- Directions -
Every line below that includes the word "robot" needs to be copied.

......

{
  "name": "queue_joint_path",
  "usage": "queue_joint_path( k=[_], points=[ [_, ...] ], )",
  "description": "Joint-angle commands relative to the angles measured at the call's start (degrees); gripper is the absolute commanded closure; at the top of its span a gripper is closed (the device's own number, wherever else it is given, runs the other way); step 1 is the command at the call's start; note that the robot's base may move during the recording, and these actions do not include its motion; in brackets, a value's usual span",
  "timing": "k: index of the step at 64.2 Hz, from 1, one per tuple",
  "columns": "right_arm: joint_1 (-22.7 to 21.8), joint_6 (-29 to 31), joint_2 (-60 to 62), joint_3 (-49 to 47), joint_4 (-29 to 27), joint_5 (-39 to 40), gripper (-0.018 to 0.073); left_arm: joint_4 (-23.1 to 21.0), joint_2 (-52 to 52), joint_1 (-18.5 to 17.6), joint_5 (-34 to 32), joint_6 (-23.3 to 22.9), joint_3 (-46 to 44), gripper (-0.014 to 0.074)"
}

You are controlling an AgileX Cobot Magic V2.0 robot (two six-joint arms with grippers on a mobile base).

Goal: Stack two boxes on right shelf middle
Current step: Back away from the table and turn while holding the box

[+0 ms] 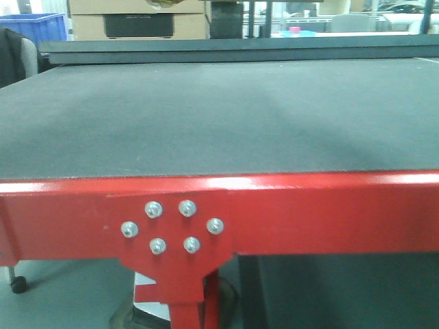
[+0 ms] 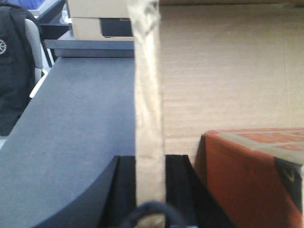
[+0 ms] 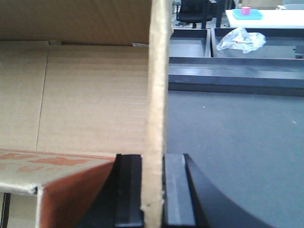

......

- Written reply -
  "description": "Joint-angle commands relative to the angles measured at the call's start (degrees); gripper is the absolute commanded closure; at the top of its span a gripper is closed (the device's own number, wherever else it is given, runs the other way); step 1 is the command at the call's start; note that the robot's base may move during the recording, and these actions do not include its motion; in brackets, a value's usual span",
You are controlling an AgileX Cobot Magic V2.0 robot (two six-joint arms with grippers on a mobile base).

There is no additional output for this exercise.